What you should do: Your answer should consist of each line below that contains the string "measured".

[[ Supplied records, beginning ]]

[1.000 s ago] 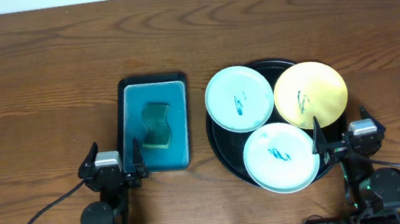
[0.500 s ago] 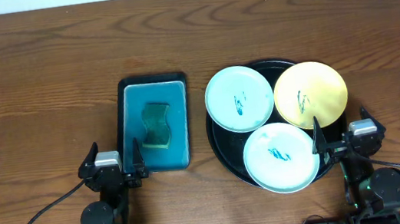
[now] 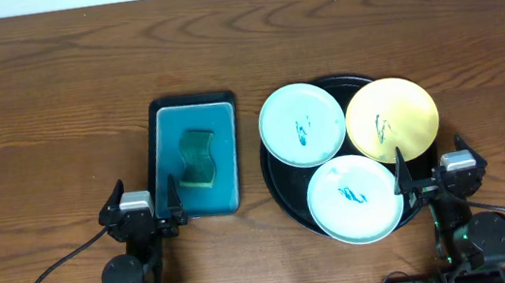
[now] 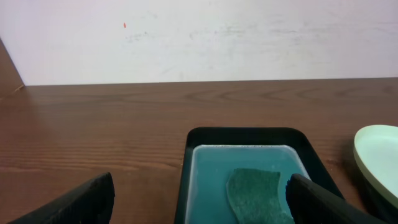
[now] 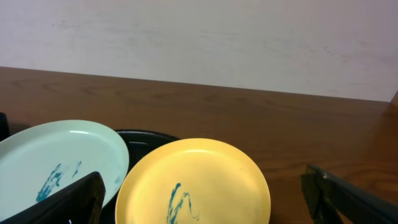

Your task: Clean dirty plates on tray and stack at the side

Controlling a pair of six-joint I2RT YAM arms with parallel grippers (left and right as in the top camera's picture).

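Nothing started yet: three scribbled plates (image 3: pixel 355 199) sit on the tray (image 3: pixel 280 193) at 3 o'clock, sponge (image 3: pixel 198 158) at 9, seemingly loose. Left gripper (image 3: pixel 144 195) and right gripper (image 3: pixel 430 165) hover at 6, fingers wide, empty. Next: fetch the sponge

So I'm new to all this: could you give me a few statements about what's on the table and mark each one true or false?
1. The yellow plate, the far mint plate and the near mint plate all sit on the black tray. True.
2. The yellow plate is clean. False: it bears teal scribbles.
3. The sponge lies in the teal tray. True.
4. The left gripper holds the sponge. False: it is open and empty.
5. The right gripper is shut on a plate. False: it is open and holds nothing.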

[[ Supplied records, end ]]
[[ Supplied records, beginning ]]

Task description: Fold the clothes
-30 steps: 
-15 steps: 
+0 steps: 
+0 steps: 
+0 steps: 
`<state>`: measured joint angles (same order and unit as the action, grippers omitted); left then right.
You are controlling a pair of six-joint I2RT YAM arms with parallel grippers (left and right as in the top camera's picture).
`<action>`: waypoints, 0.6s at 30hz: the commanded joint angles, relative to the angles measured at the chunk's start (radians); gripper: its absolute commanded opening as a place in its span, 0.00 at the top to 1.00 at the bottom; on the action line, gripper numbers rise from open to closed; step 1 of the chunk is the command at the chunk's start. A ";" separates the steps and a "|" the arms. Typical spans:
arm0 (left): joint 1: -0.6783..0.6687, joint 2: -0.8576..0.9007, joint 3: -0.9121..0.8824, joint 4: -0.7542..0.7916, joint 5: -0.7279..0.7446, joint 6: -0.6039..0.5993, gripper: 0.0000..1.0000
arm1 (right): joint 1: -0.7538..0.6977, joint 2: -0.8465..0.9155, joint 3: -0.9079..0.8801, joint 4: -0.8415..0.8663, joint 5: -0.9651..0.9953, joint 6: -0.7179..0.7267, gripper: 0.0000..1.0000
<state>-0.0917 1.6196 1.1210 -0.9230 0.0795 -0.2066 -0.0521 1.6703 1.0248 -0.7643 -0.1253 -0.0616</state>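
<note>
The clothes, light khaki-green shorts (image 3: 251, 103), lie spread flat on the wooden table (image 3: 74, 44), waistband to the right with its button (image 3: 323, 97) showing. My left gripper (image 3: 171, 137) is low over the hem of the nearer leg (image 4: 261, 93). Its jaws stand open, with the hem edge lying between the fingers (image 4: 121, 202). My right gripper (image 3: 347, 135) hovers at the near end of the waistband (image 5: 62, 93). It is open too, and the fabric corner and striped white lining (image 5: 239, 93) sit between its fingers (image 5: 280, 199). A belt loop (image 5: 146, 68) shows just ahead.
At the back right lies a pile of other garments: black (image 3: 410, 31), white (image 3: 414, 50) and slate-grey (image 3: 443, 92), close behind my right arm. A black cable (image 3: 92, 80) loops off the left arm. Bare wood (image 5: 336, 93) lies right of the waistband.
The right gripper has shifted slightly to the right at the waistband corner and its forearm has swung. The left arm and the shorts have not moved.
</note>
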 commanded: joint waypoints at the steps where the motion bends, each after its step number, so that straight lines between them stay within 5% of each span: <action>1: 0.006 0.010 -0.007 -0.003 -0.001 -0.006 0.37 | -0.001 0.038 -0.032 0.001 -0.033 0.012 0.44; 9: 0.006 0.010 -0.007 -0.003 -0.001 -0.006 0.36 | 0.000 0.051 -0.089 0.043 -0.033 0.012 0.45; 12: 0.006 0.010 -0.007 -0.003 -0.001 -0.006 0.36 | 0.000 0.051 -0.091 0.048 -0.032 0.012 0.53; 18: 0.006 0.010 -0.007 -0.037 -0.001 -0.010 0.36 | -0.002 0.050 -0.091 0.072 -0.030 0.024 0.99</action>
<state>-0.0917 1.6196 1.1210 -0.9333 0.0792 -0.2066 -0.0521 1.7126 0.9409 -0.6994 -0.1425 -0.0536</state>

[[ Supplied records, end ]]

Answer for the task:
`<state>`: measured joint angles (same order and unit as the action, grippers omitted); left then right.
`<action>`: waypoints, 0.6s at 30hz: the commanded joint angles, relative to the angles measured at the chunk's start (radians); gripper: its absolute commanded opening as a place in its span, 0.00 at the top to 1.00 at the bottom; on the action line, gripper numbers rise from open to closed; step 1 of the chunk is the command at the chunk's start. A ";" separates the steps and a "|" the arms. Typical spans:

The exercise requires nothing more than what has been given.